The vast majority of the world's quinoa cultivation is restricted to the high mountain areas of Bolivia, Peru and Ecuador. However, due to its favourable agronomic and nutritional characteristics, quinoa is increasingly considered as an attractive crop in other continents such as North America and Europe. Downy mildew is well known in the Andes as the main and most important disease of quinoa. In a field trial of eight quinoa cultivars conducted in the humid inter-Andean valley at 3300 m in Peru, where the natural level of downy mildew infection is high, yield losses of 33-99% were recorded (Danielsen et al., 2001). The most susceptible variety, Utusaya, which is usually grown in the very dry salt desert of southern Bolivia, was completely eradicated by downy mildew. The tall, late and more resistant cultivars adapted to valley conditions also suffered considerable yield losses of 33-58%, although the apparent level of downy mildew infection was low. The yield loss is believed to be a consequence of pathogen induced leaf loss.

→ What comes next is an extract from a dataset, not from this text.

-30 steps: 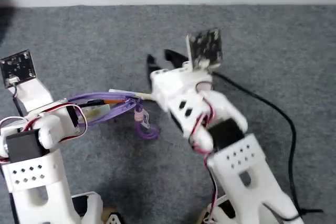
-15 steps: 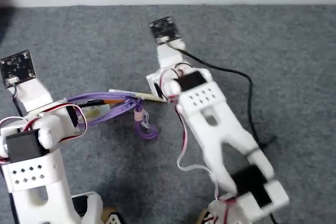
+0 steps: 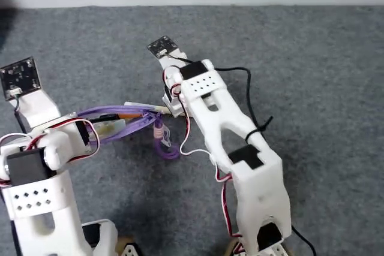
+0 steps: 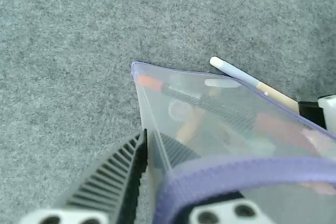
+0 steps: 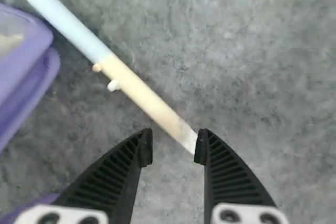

In a similar field trial in the coastal region of Peru, where quinoa is grown experimentally, yield losses were 6-29%. However, the loss was not significant in any cultivar (Solveig Danielsen, Danish Government Institute of Seed Pathology for Developing Countries, Denmark, unpublished data). The natural level of downy mildew in the warm coastal area is much lower than in the highlands and will probably not be a major constraint to quinoa production.

There is potential for downy mildew of quinoa to become an important disease outside of the Andes due to the worldwide presence of P. farinosa f.sp. chenopodii.